§ **WHAT THE TASK ASKS**
Exactly the lines from the start of the data below through the line containing "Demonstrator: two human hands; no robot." must be returned, and no others.
-- ENTRIES SUPPLIED follows --
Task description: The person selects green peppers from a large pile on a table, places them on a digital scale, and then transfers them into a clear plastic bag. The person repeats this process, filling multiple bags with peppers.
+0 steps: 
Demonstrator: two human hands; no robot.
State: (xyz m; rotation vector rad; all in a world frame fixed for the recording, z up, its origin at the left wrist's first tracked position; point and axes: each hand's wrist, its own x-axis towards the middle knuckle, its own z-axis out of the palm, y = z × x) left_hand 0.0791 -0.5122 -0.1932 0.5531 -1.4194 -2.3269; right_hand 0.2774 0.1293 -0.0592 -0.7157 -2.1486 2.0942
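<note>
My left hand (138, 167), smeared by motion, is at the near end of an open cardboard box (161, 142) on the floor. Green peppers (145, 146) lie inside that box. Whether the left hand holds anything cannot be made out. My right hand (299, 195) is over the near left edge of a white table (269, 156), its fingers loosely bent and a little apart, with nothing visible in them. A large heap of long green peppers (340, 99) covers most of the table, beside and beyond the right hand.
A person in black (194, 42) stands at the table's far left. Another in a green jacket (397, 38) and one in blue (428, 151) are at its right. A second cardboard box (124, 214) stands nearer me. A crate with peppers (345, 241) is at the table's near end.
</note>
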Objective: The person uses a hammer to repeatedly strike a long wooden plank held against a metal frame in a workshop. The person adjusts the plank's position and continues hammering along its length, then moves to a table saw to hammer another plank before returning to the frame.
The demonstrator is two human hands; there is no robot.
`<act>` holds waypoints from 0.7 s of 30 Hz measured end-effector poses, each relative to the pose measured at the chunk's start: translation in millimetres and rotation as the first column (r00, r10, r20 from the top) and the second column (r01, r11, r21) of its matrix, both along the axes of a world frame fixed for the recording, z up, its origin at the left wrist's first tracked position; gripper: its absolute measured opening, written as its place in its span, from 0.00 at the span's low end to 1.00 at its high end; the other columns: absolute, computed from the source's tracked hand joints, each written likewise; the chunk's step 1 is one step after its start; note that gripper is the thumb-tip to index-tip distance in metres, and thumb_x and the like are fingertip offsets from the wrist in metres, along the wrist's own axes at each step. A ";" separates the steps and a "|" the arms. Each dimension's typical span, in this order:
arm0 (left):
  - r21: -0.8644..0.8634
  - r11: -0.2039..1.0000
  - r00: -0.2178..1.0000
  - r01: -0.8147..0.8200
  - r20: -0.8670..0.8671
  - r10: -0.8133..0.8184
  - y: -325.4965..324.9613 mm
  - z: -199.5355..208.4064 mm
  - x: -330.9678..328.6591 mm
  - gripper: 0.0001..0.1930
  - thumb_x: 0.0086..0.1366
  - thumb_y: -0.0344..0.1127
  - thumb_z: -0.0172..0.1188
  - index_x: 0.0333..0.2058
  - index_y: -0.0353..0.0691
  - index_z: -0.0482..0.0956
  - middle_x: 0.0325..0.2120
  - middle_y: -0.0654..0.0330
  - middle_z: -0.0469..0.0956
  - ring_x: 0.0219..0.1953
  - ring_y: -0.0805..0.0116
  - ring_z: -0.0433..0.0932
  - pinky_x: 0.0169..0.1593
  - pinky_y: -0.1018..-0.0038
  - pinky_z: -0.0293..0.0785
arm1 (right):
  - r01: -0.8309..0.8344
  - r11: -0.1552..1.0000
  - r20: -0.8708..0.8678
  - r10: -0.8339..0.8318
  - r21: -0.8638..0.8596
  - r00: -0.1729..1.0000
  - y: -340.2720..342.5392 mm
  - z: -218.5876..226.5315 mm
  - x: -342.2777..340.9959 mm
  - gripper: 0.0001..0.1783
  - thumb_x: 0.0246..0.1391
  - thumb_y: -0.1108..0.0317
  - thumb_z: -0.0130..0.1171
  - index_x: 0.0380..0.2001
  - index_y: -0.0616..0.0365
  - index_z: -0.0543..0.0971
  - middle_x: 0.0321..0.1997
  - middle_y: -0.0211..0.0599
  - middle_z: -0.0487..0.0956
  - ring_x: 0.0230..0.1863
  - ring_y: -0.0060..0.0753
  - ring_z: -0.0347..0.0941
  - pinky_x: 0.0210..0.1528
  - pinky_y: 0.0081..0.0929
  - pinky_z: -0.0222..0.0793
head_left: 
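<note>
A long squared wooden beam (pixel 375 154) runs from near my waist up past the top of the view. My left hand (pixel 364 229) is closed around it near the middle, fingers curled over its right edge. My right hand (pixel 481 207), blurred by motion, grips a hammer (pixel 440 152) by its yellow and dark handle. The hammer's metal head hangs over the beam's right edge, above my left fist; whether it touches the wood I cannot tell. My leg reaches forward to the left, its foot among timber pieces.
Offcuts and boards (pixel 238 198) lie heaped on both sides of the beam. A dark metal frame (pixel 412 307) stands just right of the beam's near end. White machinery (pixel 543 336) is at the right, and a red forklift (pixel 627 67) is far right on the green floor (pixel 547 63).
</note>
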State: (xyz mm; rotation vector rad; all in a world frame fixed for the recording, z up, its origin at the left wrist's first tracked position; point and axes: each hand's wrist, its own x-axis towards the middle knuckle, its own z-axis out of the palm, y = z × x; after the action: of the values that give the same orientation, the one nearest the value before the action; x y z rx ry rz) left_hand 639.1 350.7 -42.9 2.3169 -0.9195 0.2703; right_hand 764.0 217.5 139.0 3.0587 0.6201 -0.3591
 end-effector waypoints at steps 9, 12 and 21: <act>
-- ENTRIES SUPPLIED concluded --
§ **ANSWER FOR THIS EXERCISE**
Task description: The person selects green peppers from a large pile on a table, places them on a digital scale, and then transfers them into a clear plastic bag. The person repeats this process, filling multiple bags with peppers.
+0 steps: 
Demonstrator: two human hands; no robot.

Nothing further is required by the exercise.